On some projects, the response to this chaos is to introduce heavy-duty RUP-style "agile" methods in order to manage the process better, which simply add to the bureaucracy and introduce extra barriers between users and developers, as well as effectively representing a return to slow and bureaucratic "waterfall" development but without the rigour of older software engineering approaches.

And of course it is in nobody's interests to save money anyway, because the provider wants to make as much cash as they can, while the government client (as reported elsewhere in CW) will lose clout in Whitehall if they stop spending so much on IT.

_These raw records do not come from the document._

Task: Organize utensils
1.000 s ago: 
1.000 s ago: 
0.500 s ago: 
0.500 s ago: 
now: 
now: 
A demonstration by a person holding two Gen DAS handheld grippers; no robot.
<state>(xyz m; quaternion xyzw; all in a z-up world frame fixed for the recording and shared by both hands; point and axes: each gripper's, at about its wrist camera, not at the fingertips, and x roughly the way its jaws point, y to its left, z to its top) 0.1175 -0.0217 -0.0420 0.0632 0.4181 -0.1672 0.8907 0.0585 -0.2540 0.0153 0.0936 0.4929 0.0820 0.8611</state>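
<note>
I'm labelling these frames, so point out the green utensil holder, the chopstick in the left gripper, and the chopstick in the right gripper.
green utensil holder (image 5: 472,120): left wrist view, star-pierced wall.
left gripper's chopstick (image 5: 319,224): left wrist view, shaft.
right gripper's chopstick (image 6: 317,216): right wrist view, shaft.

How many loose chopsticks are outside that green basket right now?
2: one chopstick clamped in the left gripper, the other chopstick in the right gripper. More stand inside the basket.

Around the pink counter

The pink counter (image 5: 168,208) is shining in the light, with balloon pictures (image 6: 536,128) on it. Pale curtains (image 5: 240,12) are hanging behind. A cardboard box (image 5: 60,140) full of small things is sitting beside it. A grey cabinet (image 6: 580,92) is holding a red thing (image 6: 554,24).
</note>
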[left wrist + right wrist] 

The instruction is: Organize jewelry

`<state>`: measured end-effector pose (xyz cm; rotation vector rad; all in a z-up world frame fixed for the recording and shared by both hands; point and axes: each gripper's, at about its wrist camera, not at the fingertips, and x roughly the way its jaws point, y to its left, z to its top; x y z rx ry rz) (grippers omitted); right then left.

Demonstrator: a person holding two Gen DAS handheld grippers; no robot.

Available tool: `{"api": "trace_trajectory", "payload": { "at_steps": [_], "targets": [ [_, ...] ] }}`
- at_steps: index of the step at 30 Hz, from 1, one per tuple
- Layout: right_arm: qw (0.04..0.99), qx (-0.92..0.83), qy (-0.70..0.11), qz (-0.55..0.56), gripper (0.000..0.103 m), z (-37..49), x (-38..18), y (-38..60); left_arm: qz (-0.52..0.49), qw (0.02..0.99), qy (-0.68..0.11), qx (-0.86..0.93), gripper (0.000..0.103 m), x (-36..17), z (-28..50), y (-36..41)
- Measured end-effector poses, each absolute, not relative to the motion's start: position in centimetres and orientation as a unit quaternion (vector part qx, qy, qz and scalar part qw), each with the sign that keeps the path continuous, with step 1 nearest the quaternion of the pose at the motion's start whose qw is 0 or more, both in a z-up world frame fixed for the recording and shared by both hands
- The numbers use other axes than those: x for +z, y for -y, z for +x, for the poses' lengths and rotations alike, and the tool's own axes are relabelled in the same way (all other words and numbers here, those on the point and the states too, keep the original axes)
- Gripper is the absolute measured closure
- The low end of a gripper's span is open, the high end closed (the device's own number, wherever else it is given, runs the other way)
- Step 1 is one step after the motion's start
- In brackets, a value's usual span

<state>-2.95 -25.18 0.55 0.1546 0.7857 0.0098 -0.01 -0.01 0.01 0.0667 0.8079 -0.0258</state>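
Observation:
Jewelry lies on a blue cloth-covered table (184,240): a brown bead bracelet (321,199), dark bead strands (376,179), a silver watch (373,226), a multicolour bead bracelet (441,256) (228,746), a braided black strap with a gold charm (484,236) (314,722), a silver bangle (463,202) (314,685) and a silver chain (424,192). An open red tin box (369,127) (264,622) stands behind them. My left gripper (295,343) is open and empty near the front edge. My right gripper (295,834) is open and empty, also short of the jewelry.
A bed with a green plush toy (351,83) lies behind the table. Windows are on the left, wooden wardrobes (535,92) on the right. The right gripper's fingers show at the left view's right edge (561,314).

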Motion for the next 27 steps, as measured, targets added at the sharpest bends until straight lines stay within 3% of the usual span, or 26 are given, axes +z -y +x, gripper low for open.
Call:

So you often end up with a client who doesn't know - or won't say - what they want, dealing with a provider who doesn't care what the client wants or needs, because they're going to deliver the most complicated and expensive solution they can come up with anyway, and both sides almost totally paralysed by bureaucracy, inertia and poor communication.

And now that Whitehall is planning to increase direct UK taxpayer subsidies to the Indian IT industry by handing the pension system contract to TCS, which will shift most of the work offshore, does anybody in their right mind think that communications between government clients and system providers are going to become any easier? Hardly a recipe for "agile" success, surely?